TRY IT
Only one stretch of the data below is wanted: the lines from the one with "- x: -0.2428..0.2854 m" through the one with "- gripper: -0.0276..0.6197", repeated exactly.

SUPPLIED MATERIAL
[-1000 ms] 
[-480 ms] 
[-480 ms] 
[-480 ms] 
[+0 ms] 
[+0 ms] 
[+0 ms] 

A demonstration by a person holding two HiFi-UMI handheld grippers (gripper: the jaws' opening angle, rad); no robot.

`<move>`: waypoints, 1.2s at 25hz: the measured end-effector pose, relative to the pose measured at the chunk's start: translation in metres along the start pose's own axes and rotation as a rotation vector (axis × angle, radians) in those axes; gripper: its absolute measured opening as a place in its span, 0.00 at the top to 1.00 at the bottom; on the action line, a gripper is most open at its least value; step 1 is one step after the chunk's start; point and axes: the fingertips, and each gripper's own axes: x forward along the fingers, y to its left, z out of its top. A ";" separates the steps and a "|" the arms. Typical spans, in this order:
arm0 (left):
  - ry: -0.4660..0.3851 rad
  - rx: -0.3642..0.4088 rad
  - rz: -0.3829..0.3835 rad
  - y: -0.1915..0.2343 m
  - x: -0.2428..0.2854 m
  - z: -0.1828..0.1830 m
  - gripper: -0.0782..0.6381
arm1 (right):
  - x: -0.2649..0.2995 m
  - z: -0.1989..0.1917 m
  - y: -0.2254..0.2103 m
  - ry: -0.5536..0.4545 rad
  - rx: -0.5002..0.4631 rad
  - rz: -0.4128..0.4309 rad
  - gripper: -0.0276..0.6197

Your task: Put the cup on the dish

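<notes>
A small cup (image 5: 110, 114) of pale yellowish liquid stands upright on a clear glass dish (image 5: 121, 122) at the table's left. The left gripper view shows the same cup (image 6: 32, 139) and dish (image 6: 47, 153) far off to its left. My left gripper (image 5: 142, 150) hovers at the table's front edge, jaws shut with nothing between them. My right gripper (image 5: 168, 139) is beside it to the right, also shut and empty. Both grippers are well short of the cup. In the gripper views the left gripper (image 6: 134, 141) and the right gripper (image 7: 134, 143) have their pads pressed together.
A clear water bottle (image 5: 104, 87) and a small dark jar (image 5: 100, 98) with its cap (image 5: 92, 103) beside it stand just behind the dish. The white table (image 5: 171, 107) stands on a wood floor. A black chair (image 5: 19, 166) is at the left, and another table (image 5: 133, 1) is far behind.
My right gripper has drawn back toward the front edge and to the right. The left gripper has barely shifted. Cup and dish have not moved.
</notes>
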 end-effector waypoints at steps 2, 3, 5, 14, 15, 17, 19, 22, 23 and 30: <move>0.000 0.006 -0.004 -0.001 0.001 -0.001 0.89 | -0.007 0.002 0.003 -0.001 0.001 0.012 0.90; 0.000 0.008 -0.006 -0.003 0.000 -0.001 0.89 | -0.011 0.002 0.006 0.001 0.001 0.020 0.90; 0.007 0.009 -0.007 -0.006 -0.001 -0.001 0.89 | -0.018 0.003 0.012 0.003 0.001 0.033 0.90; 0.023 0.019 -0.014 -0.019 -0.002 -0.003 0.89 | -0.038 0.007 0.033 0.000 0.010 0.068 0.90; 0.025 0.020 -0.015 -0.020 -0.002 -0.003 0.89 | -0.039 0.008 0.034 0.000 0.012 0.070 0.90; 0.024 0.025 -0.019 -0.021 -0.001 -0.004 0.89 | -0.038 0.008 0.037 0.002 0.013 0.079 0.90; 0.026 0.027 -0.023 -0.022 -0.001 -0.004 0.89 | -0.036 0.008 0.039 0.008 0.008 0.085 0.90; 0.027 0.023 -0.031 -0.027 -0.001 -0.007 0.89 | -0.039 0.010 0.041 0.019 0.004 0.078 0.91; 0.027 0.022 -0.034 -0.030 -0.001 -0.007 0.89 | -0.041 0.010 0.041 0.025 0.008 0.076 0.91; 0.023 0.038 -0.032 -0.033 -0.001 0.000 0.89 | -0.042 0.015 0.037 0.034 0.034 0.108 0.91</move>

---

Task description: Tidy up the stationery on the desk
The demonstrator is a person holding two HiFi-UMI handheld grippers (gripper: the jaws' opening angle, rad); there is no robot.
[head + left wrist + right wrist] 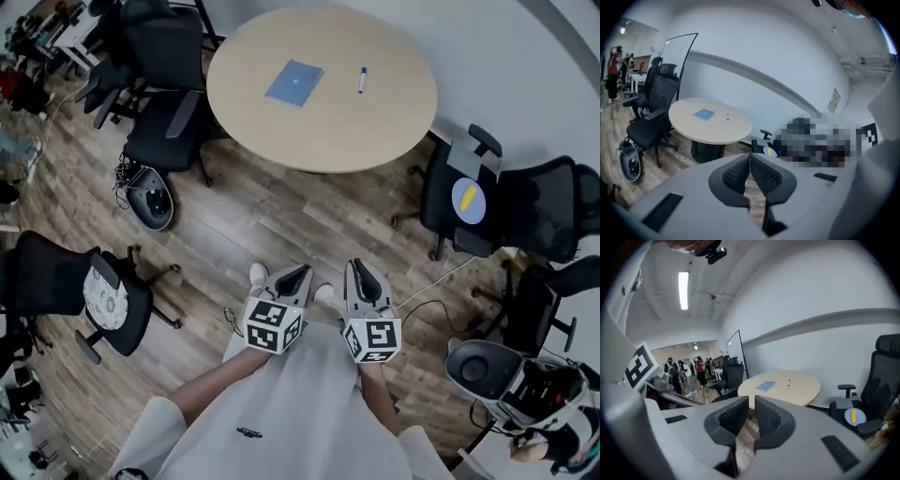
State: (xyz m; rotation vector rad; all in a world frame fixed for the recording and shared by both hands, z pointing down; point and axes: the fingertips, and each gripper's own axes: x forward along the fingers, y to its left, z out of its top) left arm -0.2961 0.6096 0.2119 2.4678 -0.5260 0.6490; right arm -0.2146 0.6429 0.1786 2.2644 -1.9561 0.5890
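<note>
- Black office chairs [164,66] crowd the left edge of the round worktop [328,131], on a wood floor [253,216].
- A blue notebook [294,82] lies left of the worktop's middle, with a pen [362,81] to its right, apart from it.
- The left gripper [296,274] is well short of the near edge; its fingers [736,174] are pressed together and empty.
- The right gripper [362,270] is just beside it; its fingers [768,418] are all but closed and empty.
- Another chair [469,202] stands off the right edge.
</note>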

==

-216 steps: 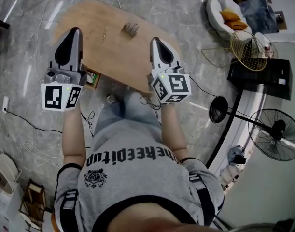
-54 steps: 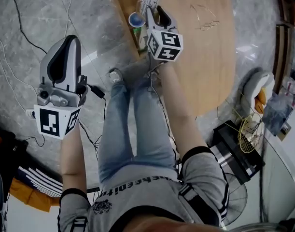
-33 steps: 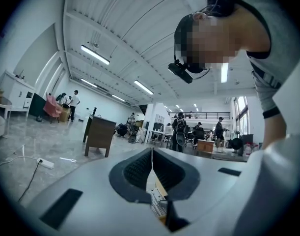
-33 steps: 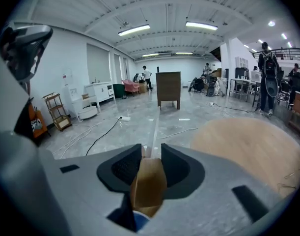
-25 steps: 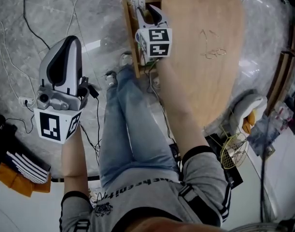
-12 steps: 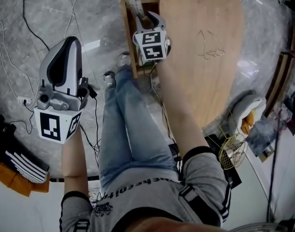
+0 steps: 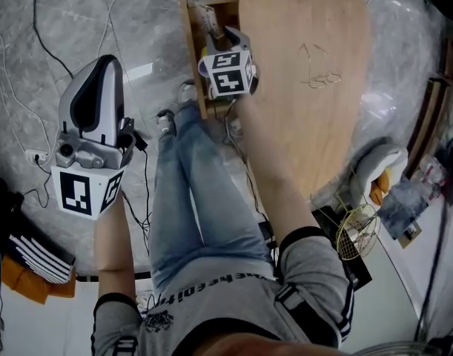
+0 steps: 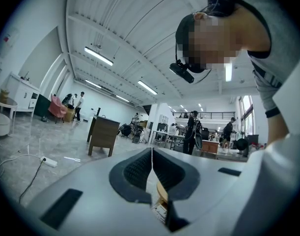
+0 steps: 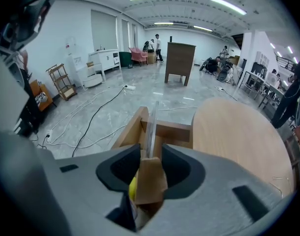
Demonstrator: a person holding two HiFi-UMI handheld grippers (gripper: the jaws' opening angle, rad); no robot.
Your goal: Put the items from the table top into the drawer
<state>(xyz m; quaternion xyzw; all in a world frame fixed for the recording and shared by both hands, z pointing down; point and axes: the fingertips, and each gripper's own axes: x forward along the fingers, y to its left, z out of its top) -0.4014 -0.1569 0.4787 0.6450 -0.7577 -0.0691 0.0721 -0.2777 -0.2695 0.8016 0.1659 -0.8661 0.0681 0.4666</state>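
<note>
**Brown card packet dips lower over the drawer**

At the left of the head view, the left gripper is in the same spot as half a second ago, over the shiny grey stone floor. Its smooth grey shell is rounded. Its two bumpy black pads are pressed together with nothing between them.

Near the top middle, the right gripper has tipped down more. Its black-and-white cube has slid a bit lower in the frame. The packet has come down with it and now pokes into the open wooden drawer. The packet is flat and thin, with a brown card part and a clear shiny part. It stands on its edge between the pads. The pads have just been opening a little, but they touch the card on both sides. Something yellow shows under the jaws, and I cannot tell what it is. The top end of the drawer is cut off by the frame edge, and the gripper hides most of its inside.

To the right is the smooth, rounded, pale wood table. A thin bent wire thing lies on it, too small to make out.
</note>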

TASK SOLUTION
  - x: -0.2428..0.2854 m
  - z: -0.1828..0.1830 m
  - gripper: -0.0782..0.6381
arm1 (right):
  - x: -0.2649..0.2995 m
  - z: -0.1989..0.1917 m
  - y: -0.2254..0.2103 m
  - ry: -0.5536..0.4545 rad
  - rx: -0.5002..0.4631 rad
  - rz: -0.4128..0.4309 rad
  - gripper: -0.0276..0.6197

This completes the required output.